RSF devrait s'«auto-dissoudre» : la réponse choc de la rédactrice en chef monde de RT
Margarita Simonian, rédactrice en chef de RT et Sputnik, photo ©Sputnik

Faisant sien le jugement d'Emmanuel Macron selon lequel les médias russes seraient des «organes de propagande», Christophe Deloire, patron de Reporters sans frontières, a qualifié RT et Sputnik d'«ennemis du journalisme».

Margarita Simonian, rédactrice en chef monde de RT et Sputnik, a condamné ce 28 août 2017 les propos de Christophe Deloire, secrétaire général de Reporters sans frontières (RSF), visant les médias russes. Dans une interview accordée au magazine Télérama le 23 août, celui-ci avait qualifié RT et Sputnik «d'ennemis du journalisme».

Reporters sans frontières devrait s'auto-dissoudre sans faire de bruit

«Après de telles déclarations atterrantes, Reporters sans frontières devrait s'auto-dissoudre sans faire de bruit, de façon à ne pas déshonorer les vrais défenseurs des droits de l'homme», déclare sans ambages la rédactrice en chef monde de RT, Margarita Simonian.

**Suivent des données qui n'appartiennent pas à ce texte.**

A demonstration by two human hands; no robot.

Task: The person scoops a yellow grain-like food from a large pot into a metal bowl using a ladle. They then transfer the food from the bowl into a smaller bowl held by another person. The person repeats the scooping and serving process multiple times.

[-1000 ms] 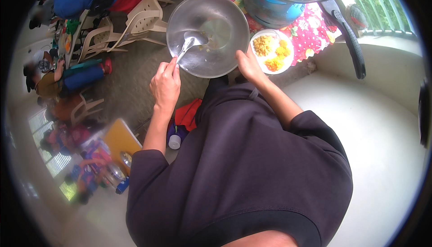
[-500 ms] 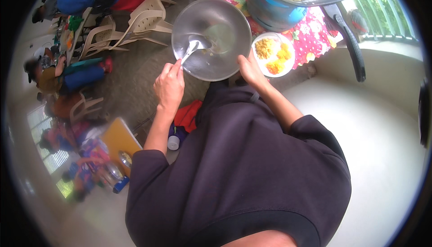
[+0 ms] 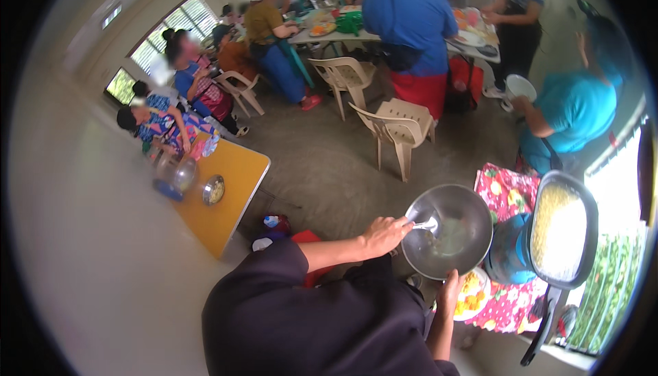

Dans les colonnes du magazine culturel du groupe Le Monde, le patron de l'ONG, fondée notamment par l'actuel maire de Béziers, Robert Ménard, revenait sur la passe d'armes entre Emmanuel Macron et la présidente de RT France, Xenia Fedorova, à l'occasion de la visite officielle de Vladimir Poutine à Versailles fin mai. Le président de la République, ne se laissant pas démonter par la présence du chef d'Etat russe à ses côtés, avait alors vivement mis en cause RT et Sputnik, les qualifiant d'«organes de propagande».

Fort du jugement d'Emmanuel Macron, Christophe Deloire, rappelle dans les colonnes de Télérama que Margarita Simonian avait sollicité l'aide de RSF fin 2016, à l'occasion d'une résolution du Parlement européen appelant à combattre les médias russes.

«Elle nous a demandé de les défendre, au nom de l'article 19 de la Déclaration universelle des droits de l'homme !», s'exclame – au sens propre – le patron de RSF, qui après être passé par TF1 et Arte a dirigé entre 2008 et 2012 le Centre de formation des journalistes (CFJ). «Nous sommes à un moment où les ennemis du journalisme se servent précisément des principes qui ont servi à le défendre», déclare-t-il en outre.

Malgré les nombreuses récriminations de la presse française contre Emmanuel Macron depuis son investiture en juin 2017, le patron de RSF semble avoir épousé sans réserve la condamnation élyséenne, oubliant que l'ONG a vocation à défendre les journalistes contre les abus de pouvoirs politiques.